Its funny to hear people bitching out over distance, there are MKIV guys that drive 500 miles one way just for lunch with fellow VWers. But you are right, MKIV's and their drivers suck.


----------



## oopseyesharted (Mar 2, 2005)

*Re: (Aleister Crowley)*

looks like a great time!!!!
I just signed up. http://****************.com/smile/emthup.gif


----------



## vr6blown1 (Nov 24, 2008)

ill be there with alot of buds


----------



## oopseyesharted (Mar 2, 2005)

*Re: (vr6blown1)*


_Quote, originally posted by *vr6blown1* »_ill be there with alot of buds

Drugs are prohibited......LOL
just say no


----------



## antdoesart (May 27, 2004)

*Re: SOWO 09......whos coming??? (KrautFed)*


_Quote, originally posted by *KrautFed* »_ But you are right, MKIV's and their drivers suck.

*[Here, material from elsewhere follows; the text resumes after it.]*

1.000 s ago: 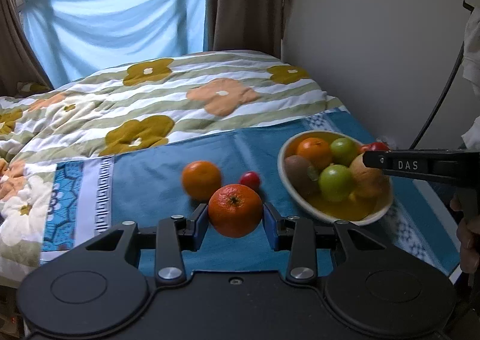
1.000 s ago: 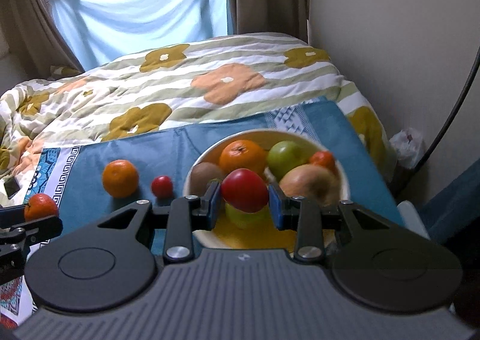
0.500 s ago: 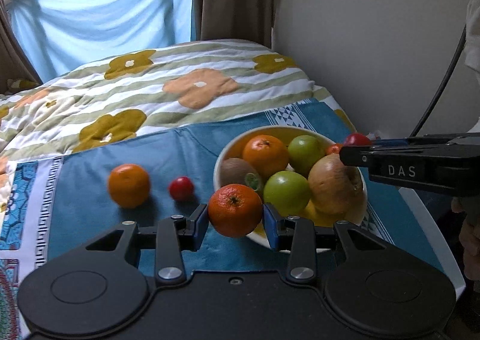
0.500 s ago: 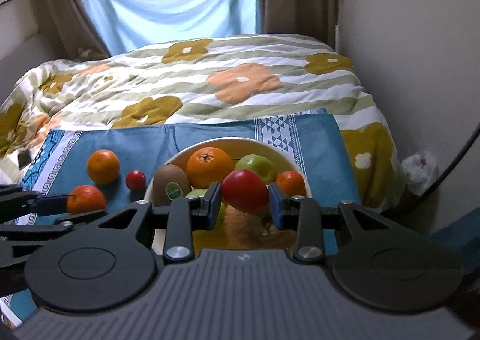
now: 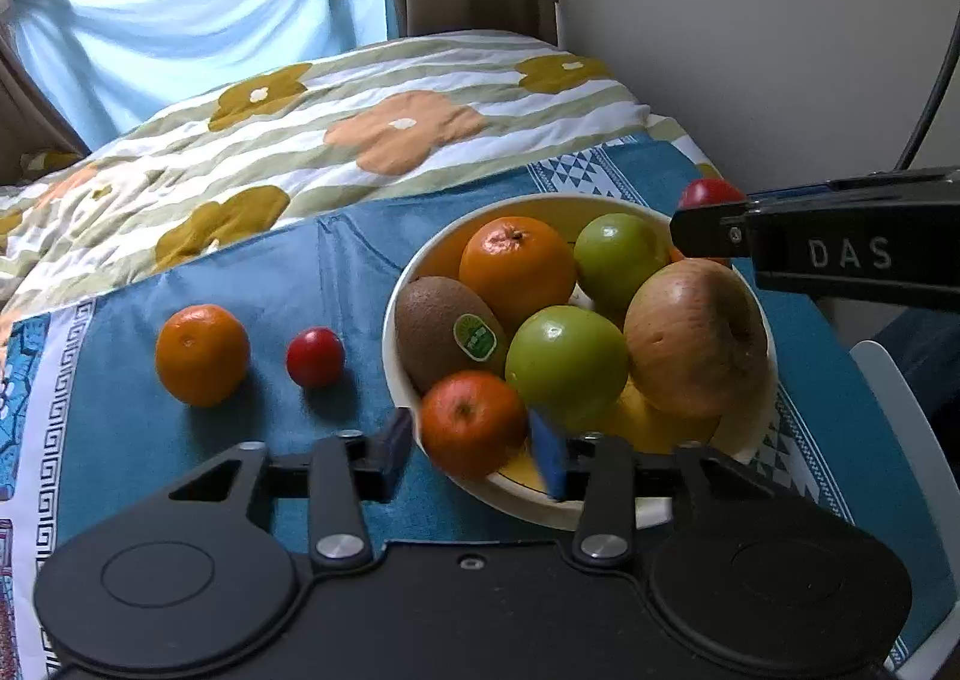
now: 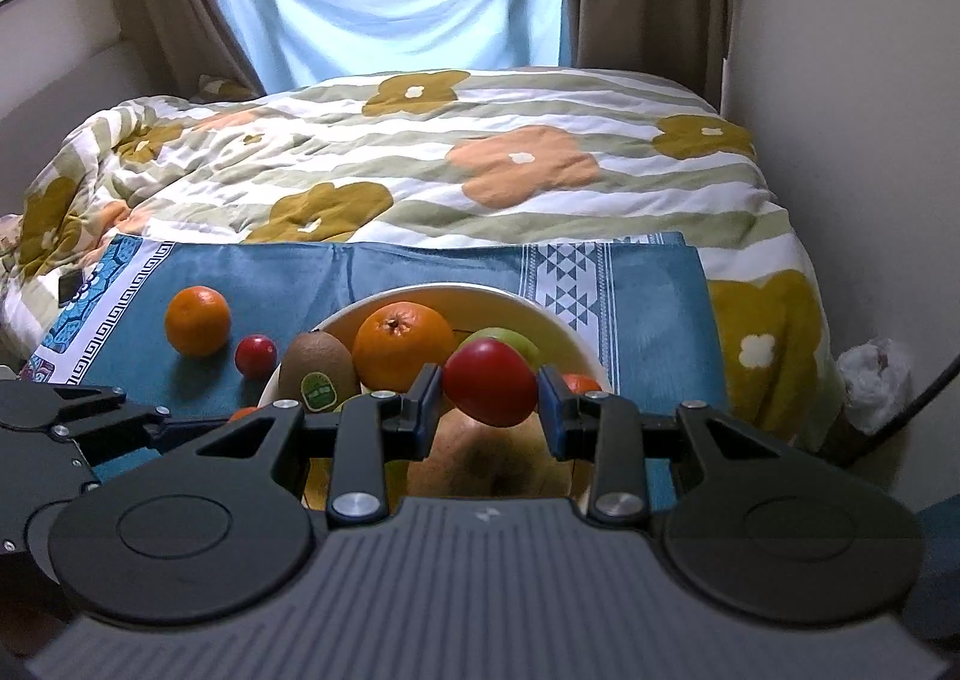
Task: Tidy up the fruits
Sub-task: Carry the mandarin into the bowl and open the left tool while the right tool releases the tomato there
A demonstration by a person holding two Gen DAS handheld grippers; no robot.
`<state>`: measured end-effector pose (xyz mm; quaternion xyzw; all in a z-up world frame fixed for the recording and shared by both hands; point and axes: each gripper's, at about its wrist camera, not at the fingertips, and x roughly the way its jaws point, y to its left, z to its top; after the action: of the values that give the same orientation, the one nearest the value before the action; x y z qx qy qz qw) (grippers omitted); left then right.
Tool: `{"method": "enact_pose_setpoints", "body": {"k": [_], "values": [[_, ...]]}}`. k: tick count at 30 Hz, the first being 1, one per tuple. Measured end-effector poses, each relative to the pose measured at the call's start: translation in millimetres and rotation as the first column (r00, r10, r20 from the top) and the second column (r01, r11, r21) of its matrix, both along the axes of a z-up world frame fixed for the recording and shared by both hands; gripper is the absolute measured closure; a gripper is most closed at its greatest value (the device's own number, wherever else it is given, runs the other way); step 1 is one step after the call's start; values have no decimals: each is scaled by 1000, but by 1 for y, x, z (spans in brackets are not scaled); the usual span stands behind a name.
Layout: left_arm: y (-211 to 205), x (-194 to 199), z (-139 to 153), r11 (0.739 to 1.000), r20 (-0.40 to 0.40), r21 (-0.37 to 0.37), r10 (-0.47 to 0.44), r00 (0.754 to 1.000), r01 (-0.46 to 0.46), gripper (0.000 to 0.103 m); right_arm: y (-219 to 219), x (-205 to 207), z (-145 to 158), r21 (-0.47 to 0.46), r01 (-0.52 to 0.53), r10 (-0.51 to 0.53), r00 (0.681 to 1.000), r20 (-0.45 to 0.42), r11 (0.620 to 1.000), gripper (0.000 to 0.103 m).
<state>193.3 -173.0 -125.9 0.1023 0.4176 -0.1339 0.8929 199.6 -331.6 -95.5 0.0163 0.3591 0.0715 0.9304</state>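
Note:
My left gripper (image 5: pixel 474 443) holds a small orange mandarin (image 5: pixel 473 421) over the near rim of the cream bowl (image 5: pixel 396 284); its jaws look slightly spread around the fruit. The bowl holds an orange (image 5: pixel 516 263), a kiwi (image 5: pixel 447 332), two green apples (image 5: pixel 567 362), and a big reddish apple (image 5: pixel 696 338). My right gripper (image 6: pixel 491 401) is shut on a red tomato (image 6: pixel 491 381) above the bowl (image 6: pixel 558 320). A loose mandarin (image 5: pixel 202 353) and a small red tomato (image 5: pixel 315 356) lie on the blue cloth left of the bowl.
The blue cloth (image 5: pixel 180 440) covers the bed's near end; a flowered quilt (image 5: pixel 390 128) lies beyond. A white wall (image 5: pixel 750 20) stands to the right. A cable (image 5: pixel 936 74) hangs at the right. A white bag (image 6: pixel 876 380) lies on the floor.
My left gripper moved right with the mandarin to the bowl's near rim, and its jaws have begun to spread. My right gripper drew back and up with the tomato.

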Motion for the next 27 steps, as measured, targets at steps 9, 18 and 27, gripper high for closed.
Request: {"method": "enact_pose_setpoints", "body": {"k": [9,18,27], "values": [[18,-9,22,998,49,-20,53,997,-52,19,4,8,2,13,-38,38,999,-2,999,54],[47,-16,39,987,66,-39,156,986,-154,19,19,23,-4,21,-70,71,997,-37,997,54],[70,-25,42,973,68,-45,228,971,-226,19,31,30,-17,-1,-98,98,993,-60,995,54]]}}
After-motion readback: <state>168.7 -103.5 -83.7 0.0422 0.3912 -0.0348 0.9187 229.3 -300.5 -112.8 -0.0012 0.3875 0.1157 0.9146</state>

theres alot of truth here, but the same could be said for 90% of mk3 drivers too. lol


----------



## dubvinci (Jan 22, 2007)

*Re: (oopseyesharted)*


_Quote, originally posted by *oopseyesharted* »_
Drugs are prohibited......LOL
just say no


maybe the buds that are a little weiser.......


----------



## gbaby95 (May 16, 2005)

i might ride up with someone. but my car blew up. so its not gunna be there


----------



## oopseyesharted (Mar 2, 2005)

*Re: (gbaby95)*


_Quote, originally posted by *gbaby95* »_i might ride up with someone. but my car blew up. so its not gunna be there

wtf happened????


----------



## gbaby95 (May 16, 2005)

meh... oil pan was leaking and just got worse and worse. in the end im not really sure if its done or what. but im broke and havnt really messed with it.


----------



## oopseyesharted (Mar 2, 2005)

*Re: (gbaby95)*

that sucks man!!!
sorry


----------



## gbaby95 (May 16, 2005)

yeah its my fault for driving it so low i guess...


----------



## Daylight Bombings (Oct 23, 2008)

*Re: (gbaby95)*

hot damn, da stunna gbaby luvin might come??? 
I'M THERE!


----------



## gbaby95 (May 16, 2005)

thats right sucka! i might make a guest appearance...


----------



## dubvinci (Jan 22, 2007)

*Re: (gbaby95)*


_Quote, originally posted by *gbaby95* »_i might ride up with someone. but my car blew up. so its not gunna be there


bring them wheels and adapters with ya and i might buy em.........or whatcha sell the whole car for with a blown motor????


_Modified by dubvinci at 9:40 PM 12-29-2008_


----------



## gbaby95 (May 16, 2005)

*Re: (dubvinci)*

pm sent


----------



## Shawn W. (May 6, 2007)

*FV-QR*

I was told I have to be there


----------



## InTTruder (Mar 28, 2006)

Registered.
It's 2w after Quattro de Mayo, the annual Audi/VAG event, being held in Gatlinburg this year.


----------



## sin bar (Jan 12, 2008)

goddammit my girlfriends graduation is that saturday.


----------



## Yohannes (Jun 19, 2005)

*Re: FV-QR (Shawn W.)*


_Quote, originally posted by *Shawn W.* »_I was told I have to be there

x 2 ...























-yoyo-


----------



## InTTruder (Mar 28, 2006)

*Re: (sin bar)*

Doesn't sound like God's fault!


----------



## reynolds9000 (Oct 16, 2003)

*Re: (InTTruder)*


_Quote, originally posted by *InTTruder* »_Registered.
It's 2w after Quattro de Mayo, the annual Audi/VAG event, being held in Gatlinburg this year.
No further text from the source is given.